→ PROBLEM TO WORK ON
Lines to restate from the data below: from the one containing "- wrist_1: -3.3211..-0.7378" to the one containing "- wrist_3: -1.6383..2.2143", both included. Give them again exactly, and only them.

####

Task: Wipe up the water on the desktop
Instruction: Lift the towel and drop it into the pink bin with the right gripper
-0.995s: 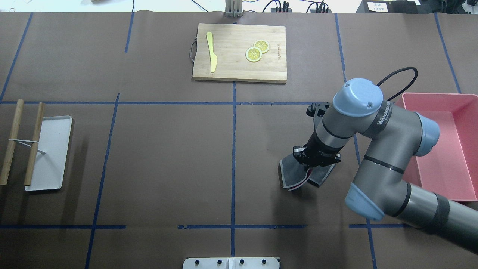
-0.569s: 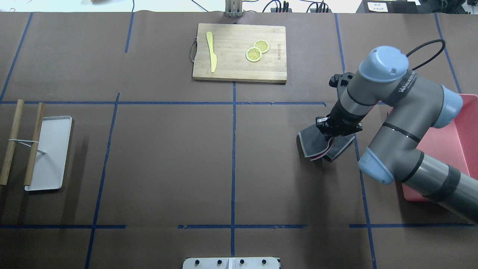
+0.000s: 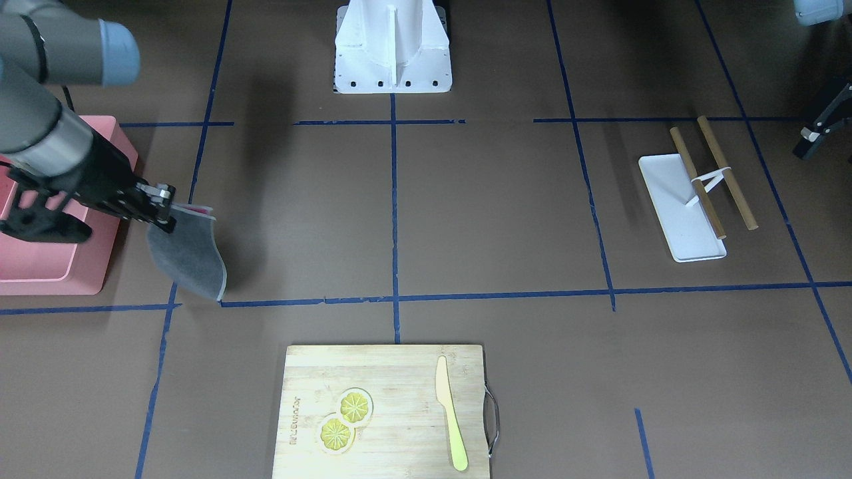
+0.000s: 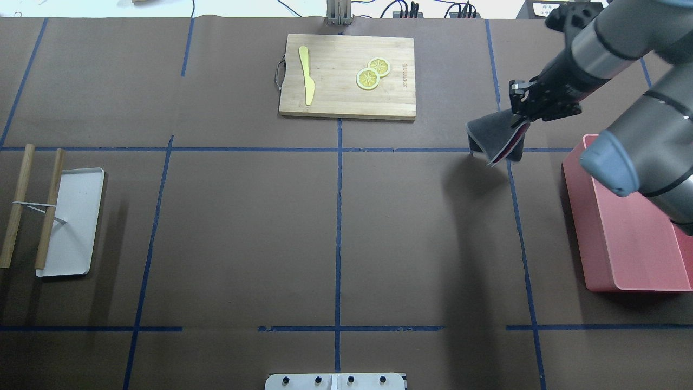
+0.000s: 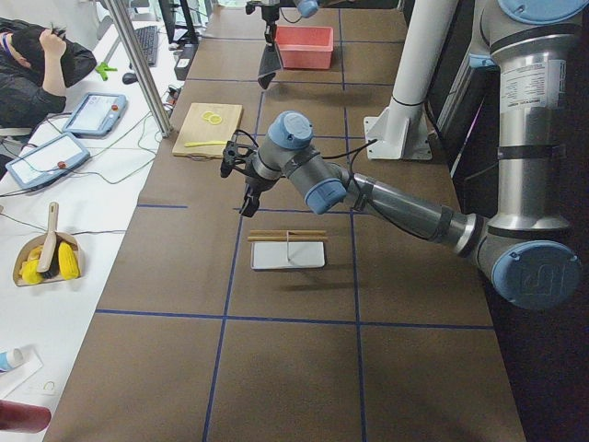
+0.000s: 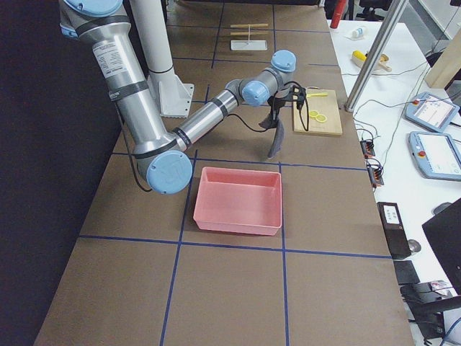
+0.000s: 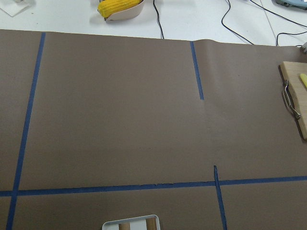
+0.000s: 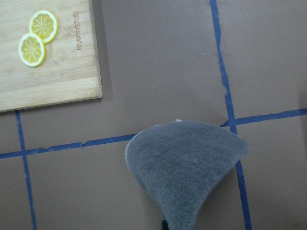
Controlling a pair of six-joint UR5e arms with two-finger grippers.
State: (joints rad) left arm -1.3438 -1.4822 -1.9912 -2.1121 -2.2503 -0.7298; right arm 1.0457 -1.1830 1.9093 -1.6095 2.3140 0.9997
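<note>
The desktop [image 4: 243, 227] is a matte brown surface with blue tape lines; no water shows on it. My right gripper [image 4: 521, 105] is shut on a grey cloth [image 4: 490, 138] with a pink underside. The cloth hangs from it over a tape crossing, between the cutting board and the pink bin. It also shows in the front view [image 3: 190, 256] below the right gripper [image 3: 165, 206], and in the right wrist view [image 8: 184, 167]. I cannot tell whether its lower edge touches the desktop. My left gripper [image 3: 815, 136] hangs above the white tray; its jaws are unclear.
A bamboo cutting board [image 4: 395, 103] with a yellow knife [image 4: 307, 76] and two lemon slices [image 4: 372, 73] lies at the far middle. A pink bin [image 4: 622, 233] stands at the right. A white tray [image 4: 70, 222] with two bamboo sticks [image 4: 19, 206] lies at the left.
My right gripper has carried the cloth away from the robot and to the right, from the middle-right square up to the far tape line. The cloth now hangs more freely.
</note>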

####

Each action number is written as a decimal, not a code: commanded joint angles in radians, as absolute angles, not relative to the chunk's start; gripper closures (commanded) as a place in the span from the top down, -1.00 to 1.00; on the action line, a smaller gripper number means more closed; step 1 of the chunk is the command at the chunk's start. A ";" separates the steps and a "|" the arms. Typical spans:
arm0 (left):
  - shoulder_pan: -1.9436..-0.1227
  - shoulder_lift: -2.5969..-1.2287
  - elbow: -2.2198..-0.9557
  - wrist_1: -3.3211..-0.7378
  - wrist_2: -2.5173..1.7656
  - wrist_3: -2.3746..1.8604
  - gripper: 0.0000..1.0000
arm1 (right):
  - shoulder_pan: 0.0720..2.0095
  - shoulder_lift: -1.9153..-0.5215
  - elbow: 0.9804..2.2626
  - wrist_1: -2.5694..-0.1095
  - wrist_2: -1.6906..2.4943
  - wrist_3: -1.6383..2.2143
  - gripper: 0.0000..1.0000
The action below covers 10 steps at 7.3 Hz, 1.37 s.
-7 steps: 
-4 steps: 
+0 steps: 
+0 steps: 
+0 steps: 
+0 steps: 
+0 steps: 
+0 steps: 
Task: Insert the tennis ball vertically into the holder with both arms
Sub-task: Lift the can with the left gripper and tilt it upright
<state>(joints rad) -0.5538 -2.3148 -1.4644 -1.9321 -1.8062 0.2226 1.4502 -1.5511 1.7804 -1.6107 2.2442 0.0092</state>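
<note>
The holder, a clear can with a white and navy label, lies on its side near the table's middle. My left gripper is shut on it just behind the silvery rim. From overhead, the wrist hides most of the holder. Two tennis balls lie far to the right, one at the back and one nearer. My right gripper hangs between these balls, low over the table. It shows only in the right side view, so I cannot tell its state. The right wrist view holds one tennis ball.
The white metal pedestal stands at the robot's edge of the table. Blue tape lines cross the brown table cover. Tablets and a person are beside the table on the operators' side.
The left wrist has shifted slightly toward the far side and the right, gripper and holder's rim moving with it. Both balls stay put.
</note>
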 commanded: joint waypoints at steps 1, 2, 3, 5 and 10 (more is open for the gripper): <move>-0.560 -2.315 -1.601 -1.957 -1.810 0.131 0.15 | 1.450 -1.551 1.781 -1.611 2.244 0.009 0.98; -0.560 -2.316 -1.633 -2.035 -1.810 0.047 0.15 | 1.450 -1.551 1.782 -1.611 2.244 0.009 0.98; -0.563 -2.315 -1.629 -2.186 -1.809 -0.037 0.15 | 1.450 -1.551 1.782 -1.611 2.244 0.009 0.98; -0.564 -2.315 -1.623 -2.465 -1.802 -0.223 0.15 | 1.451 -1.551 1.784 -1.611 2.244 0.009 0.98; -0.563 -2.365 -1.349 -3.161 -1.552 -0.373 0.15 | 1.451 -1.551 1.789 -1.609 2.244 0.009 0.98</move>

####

→ THE COMPLETED TASK
  - wrist_1: -3.3211..-0.7378
  - wrist_2: -2.5173..1.7656
  - wrist_3: -2.3746..1.8604
  - gripper: 0.0000..1.0000
arm1 (right):
  - shoulder_pan: 0.0720..2.0095
  - shoulder_lift: -1.9153..-0.5215
  - elbow: 0.9804..2.2626
  - wrist_1: -2.5694..-0.1095
  - wrist_2: -1.6906..2.4943
  - wrist_3: -1.6383..2.2143

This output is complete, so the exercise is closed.